TASK INSTRUCTIONS: Write out the data in full, exactly as shown.

"""

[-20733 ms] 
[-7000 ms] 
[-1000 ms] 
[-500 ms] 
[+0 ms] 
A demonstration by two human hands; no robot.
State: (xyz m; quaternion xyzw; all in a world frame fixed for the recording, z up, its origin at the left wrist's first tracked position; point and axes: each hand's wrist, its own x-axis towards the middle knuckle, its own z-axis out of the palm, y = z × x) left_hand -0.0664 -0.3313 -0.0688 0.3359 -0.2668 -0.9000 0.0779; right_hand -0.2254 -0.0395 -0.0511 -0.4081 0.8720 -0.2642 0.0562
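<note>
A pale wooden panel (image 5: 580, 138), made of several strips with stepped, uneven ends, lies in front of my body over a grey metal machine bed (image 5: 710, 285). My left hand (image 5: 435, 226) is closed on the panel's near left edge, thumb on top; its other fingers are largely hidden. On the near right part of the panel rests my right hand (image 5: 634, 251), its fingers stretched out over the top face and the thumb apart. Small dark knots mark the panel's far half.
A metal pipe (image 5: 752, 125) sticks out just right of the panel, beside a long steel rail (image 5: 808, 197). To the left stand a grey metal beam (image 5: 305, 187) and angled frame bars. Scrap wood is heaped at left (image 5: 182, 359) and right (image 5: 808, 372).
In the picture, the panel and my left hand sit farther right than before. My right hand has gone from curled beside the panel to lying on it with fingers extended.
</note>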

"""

REPLY:
[-20733 ms] 
[-7000 ms] 
[-1000 ms] 
[-500 ms] 
[+0 ms] 
A demonstration by two human hands; no robot.
State: (xyz m; quaternion xyzw; all in a world frame fixed for the recording, z up, its origin at the left wrist's first tracked position; point and axes: each hand's wrist, its own x-axis towards the middle knuckle, its own z-axis out of the palm, y = z × x) left_hand -0.0664 -0.3313 -0.0688 0.3359 -0.2668 -0.9000 0.0779; right_hand -0.2254 -0.0395 -0.0511 -0.4081 0.8720 -0.2642 0.0562
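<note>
A pale wooden panel (image 5: 580, 138), made of several strips with stepped, uneven ends, lies in front of my body over a grey metal machine bed (image 5: 710, 285). My left hand (image 5: 435, 226) is closed on the panel's near left edge, thumb on top; its other fingers are largely hidden. On the near right part of the panel rests my right hand (image 5: 634, 251), its fingers stretched out over the top face and the thumb apart. Small dark knots mark the panel's far half.
A metal pipe (image 5: 752, 125) sticks out just right of the panel, beside a long steel rail (image 5: 808, 197). To the left stand a grey metal beam (image 5: 305, 187) and angled frame bars. Scrap wood is heaped at left (image 5: 182, 359) and right (image 5: 808, 372).
In the picture, the panel and my left hand sit farther right than before. My right hand has gone from curled beside the panel to lying on it with fingers extended.
</note>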

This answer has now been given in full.